Introduction

Although exhibiting bilateral symmetry externally, human anatomy is fundamentally asymmetrical, as displayed most strikingly by the viscera. The detailed relationships between neural function and brain structure are also clearly asymmetrical, reflected in laterality of modular brain functions, and (in most individuals) in strong laterality preferences for fine hand movements and other complex motor functions (Rentería, 2012; Bishop, 2013). Handedness may result in part from learning, but most evidence has supported an innate and possibly even prenatal origin (Hepper et al., 1998); co-occurrence of handedness in families suggested that handedness may be genetically determined, and some of the earliest models involve relatively simple mechanisms.

The ‘right-shift’ model of Annett (Annett, 2002) postulates codominant alleles (rs+ and rs−) at a single handedness locus. All three genotypes (rs+/rs+, rs+/rs− and rs−/rs−) include both right- and left-handed individuals, but each additional dose of the rs+ allele shifts the probability towards right-handedness. By contrast, in the ‘dextral/chance’ model of McManus (McManus, 1985), handedness is the result of the influence of two codominant alleles (D=dextral and C=chance); homozygotes for CC have a 50:50 probability of being right- or left-handed, heterozygotes CD have a 25% chance of being left-handed, whereas DD individuals are all right-handed.

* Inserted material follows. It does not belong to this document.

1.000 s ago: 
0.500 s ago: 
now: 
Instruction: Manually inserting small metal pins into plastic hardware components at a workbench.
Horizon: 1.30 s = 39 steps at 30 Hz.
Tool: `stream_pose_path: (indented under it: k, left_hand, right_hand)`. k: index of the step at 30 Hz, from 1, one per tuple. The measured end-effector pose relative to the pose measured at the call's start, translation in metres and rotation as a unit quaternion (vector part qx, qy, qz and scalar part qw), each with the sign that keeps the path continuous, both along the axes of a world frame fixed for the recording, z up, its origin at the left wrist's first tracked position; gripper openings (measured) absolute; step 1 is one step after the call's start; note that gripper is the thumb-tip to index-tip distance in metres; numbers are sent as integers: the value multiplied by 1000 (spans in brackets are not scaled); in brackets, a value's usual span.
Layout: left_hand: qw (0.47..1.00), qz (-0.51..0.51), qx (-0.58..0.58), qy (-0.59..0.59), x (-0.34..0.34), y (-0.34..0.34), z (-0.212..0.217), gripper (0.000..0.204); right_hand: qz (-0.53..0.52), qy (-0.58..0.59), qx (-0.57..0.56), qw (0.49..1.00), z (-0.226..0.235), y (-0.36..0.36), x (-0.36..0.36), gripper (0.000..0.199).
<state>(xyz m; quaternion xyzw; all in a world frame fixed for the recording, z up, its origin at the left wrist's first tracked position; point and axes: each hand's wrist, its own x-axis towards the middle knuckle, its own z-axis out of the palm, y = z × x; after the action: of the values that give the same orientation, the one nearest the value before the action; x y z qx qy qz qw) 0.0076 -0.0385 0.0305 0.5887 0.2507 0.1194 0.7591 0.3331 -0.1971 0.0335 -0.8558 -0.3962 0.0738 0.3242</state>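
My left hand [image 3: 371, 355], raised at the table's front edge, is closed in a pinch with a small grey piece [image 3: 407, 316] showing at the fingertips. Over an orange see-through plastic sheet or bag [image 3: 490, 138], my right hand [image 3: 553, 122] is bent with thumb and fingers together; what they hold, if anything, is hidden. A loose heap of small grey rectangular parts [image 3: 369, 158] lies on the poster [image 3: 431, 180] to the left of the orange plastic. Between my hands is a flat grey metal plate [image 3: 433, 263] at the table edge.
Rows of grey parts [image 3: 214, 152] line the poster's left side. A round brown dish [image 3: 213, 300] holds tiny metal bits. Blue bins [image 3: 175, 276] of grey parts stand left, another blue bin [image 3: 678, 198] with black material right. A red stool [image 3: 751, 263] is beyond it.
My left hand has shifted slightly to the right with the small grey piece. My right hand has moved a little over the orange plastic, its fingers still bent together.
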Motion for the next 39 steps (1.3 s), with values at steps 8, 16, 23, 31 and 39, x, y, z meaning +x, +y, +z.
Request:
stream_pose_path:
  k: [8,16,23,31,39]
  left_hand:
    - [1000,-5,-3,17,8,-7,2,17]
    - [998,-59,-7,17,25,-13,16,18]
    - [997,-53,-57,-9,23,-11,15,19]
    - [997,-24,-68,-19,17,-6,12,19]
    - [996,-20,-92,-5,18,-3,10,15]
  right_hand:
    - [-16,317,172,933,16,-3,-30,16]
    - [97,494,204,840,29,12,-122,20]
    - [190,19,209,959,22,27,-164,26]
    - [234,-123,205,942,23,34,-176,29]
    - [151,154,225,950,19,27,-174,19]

In principle, a simple genetic influence of this kind should be evident in comparisons between monozygotic and dizygotic twins, with heritability demonstrable as significantly greater concordance between monozygotic than dizygotic co-twins, as clearly shown in the meta-analysis of Sicotte et al. (1999). Twinning itself has been suggested as a confounding factor in various studies, especially if there is a bias towards opposite handedness in co-twins (‘mirror’ twins’), although there is no robust evidence for the phenomenon of mirror-twinning (McManus, 1980). Some workers have laid greater emphasis on the evidence from segregation in pedigrees for heritable factors, where there is undoubtedly an increased likelihood for the offspring of left-handed parents to be left-handed themselves (McManus and Bryden, 1992). This divergence between twin and family evidence may arise in part from many studies having relatively small sample sizes (Medland et al., 2006; 2009); by contrast, a 2009 study examining over 50 000 twins and their non-twin siblings showed no evidence for twinning- or sex-specific effects on handedness and concluded that about 25% of the phenotypic variance was attributable to additive genetic factors, with nearly all of the remainder attributable to non-shared environmental factors (Medland et al., 2009). This value of 25% for the additive genetic component is also compatible with the conclusions of a study of more than 30 000 twins in the Finnish Twin Cohort (Vuoksimaa et al. 2009). Although a level of 25% for the contribution of additive genetic factors to the overall variation does not appear to be consistent with the original formulations of the Annett or McManus models, without genotyping data it is not possible to exclude the existence of individual loci of strong effect on the handedness phenotype. To date, linkage and association studies have been confined to relatively few individuals (Francks et al., 2002, 2007; Scerri et al., 2011), so that there has been relatively low power to definitively exclude the existence of major loci influencing human handedness. In particular, alleles at LRRTM1 and PCSK6 implicated in linkage to or association with handedness in learning-disabled subjects have not been replicated in cohorts of non-disabled individuals (Francks et al., 2002, 2007; Scerri et al., 2011).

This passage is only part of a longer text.